In United States v. Mitrovic, No. 16-16162 (May 23, 2018) (Corrigan (M.D. Fla.), William Pryor, Julie Carnes), the Court affirmed the defendant's conviction for unlawful procurement of naturalization.
At trial, the central dispute was whether the defendant served as a guard at a prison camp in Serbia where ethnic cleansing occurred in the 1990s, or whether he was instead forcibly conscripted into forced labor. On appeal, he argued that the district court violated his right to a complete defense under Chambers v. Mississippi by refusing to admit hearsay statements of recalcitrant witnesses. They were prisoners at the camp for a time period longer than defense witnesses who testified at trial, and they had initially stated that they had not seen him working as a guard, but later refused to be deposed because they were Muslims and did not want to be perceived as helping a Serb.

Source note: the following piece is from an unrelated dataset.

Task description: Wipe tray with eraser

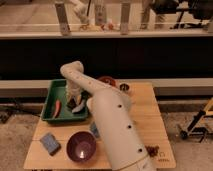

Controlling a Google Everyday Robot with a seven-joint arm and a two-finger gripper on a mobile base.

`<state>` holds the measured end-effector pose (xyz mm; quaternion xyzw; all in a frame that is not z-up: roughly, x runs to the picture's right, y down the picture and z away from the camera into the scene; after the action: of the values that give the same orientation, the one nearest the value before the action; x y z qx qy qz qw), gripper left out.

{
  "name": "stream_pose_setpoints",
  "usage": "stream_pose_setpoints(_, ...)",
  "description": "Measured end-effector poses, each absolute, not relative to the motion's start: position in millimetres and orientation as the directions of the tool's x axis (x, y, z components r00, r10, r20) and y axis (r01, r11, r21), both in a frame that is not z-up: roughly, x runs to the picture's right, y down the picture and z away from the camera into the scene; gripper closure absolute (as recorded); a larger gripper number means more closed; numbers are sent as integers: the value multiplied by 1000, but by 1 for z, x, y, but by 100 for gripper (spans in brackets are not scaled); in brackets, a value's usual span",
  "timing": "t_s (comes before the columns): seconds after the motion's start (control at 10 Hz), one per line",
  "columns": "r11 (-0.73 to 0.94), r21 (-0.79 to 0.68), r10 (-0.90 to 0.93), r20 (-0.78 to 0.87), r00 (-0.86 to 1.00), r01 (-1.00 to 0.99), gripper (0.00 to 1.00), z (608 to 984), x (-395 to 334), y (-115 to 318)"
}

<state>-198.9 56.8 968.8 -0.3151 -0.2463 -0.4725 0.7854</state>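
Observation:
The green tray (48, 112) sits at the back left of the wooden table. My gripper (75, 98) hangs from the white arm (107, 120) and reaches down into the right half of the tray. A pale object (79, 107) lies just below the gripper, and I cannot tell if it is held. A red item (57, 108) lies in the tray's middle. A blue rectangular block that looks like an eraser (50, 143) lies on the table in front of the tray, apart from the gripper.
A dark purple bowl (81, 146) stands at the front of the table next to the blue block. A red bowl (106, 80) and a small dark cup (123, 88) stand at the back. A blue cup (93, 129) is partly hidden by the arm. A railing runs behind the table.

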Motion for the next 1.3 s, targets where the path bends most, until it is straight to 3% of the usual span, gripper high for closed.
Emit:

First, the Court ruled that application of the hearsay rules were neither arbitrary nor disproportionate, and did not violate the defendant's right to present a complete defense or infringe upon a weighty interest of the accused. Rather, it only prevented him from increasing the quantity of witnesses who would tell the jury what other witnesses had already said. The Court continued that, even if the correct application of the rules of evidence could violate Chambers, the hearsay statements here were different than the evidence in Chambers: they were merely helpful, not exculpatory; they were made 20 years after the events; they were not as compelling; and the declarants were not available for cross examination. Only one of the factors slightly weighed in the defendant's favor -- i.e., the statements were possibly made against a social interest, which was an exception to hearsay in several states. Thus, the Court concluded that Chambers was distinguishable.
Second, the Court rejected the defendant's argument that the district court erred by refusing to take judicial notice of the Geneva Convention to show that Bosnia would not have submitted documentation that it conscripted him into forced labor. The Court assumed without deciding that the Geneva Convention could be judicially noticed, but found that the district court did not err by concluding that its probative value was substantially outweighed by the possibility of confusing the jury under Rule 403. It was unclear whether the Geneva Convention applied, the jury would not know how to apply it, the defendant was still able to argue that he was conscripted into forced labor, and the Convention would not establish that a particular document was false.